TASK DETAILS
From the listing below, copy only the lines running from the line that contains "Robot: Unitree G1" to the line that contains "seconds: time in", both included.
[[ DATA SECTION, beginning ]]
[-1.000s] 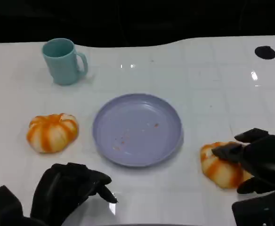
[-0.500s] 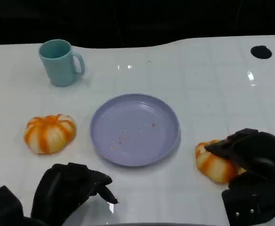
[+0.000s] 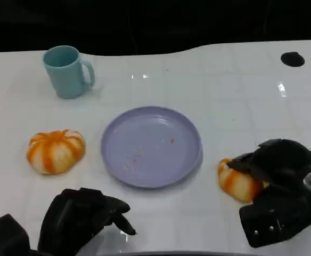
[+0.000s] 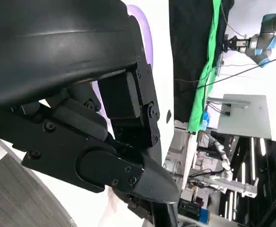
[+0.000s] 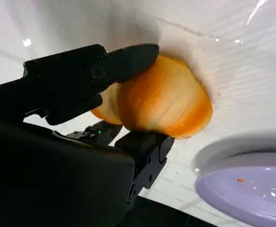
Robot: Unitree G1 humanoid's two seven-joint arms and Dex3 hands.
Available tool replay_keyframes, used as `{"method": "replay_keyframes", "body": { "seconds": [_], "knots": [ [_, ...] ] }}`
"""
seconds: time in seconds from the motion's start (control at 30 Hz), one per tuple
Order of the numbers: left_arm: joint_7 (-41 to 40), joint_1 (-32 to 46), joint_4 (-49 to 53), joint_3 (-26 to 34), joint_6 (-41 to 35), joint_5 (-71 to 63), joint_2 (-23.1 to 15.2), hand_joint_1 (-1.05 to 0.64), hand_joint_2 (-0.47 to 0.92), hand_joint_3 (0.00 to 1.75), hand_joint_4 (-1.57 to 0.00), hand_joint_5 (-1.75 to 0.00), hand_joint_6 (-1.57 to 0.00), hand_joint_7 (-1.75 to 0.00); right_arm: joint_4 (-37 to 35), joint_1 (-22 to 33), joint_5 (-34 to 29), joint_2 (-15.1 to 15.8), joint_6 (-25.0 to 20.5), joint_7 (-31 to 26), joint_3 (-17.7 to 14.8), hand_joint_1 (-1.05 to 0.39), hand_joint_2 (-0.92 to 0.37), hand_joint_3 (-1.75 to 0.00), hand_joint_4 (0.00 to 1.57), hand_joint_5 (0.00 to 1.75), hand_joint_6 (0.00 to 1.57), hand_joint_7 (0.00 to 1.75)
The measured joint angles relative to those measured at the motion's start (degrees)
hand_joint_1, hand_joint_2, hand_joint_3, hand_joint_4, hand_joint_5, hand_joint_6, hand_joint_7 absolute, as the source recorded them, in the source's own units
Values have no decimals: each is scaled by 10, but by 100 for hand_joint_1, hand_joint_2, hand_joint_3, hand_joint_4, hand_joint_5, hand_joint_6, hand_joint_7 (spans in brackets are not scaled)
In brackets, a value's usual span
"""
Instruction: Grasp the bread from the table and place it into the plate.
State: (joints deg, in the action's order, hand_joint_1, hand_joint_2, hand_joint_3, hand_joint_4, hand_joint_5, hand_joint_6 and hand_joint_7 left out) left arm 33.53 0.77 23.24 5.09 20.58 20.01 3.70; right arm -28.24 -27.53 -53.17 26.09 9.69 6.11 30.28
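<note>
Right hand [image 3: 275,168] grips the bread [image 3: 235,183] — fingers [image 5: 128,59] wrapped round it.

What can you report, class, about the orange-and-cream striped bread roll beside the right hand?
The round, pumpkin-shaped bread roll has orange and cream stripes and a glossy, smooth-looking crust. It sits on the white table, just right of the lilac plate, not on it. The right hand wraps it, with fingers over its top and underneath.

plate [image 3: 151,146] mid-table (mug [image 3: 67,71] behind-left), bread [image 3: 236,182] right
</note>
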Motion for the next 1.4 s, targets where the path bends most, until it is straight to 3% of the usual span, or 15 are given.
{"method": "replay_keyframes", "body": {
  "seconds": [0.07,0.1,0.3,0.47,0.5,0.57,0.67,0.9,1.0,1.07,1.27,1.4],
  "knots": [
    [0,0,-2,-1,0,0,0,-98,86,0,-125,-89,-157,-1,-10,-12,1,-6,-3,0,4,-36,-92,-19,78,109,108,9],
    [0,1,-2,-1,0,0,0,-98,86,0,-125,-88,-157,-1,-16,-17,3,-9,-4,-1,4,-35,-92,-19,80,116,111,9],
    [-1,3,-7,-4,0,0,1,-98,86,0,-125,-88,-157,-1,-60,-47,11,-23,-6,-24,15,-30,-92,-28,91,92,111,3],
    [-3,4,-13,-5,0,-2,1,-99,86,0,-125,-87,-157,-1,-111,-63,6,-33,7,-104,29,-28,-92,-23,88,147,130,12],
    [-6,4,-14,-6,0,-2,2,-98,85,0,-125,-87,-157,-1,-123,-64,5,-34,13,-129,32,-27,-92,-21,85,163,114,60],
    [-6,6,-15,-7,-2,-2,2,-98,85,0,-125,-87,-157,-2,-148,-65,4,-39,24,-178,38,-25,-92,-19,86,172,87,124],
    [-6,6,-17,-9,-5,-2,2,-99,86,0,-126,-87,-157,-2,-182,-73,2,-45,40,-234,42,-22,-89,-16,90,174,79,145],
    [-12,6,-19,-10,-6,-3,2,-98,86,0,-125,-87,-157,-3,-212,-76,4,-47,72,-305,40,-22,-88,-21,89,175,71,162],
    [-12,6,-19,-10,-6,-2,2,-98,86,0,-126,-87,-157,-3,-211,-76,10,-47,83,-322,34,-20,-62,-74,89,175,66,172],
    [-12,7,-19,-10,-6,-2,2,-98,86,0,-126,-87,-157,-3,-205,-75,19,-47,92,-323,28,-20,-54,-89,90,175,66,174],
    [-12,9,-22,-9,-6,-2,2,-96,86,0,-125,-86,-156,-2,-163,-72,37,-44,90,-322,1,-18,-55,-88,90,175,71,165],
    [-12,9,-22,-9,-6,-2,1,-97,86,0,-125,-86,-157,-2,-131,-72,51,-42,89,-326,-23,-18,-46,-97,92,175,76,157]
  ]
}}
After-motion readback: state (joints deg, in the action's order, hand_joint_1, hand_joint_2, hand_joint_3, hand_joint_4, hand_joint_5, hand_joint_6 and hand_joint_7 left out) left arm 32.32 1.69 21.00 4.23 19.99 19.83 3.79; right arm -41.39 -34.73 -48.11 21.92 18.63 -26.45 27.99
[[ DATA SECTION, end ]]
EXERCISE OUTPUT
Robot: Unitree G1 humanoid's two seven-joint arms and Dex3 hands.
Available tool replay_keyframes, used as `{"method": "replay_keyframes", "body": { "seconds": [_], "knots": [ [_, ...] ] }}`
"""
seconds: time in seconds from the motion's start (control at 30 Hz), one per tuple

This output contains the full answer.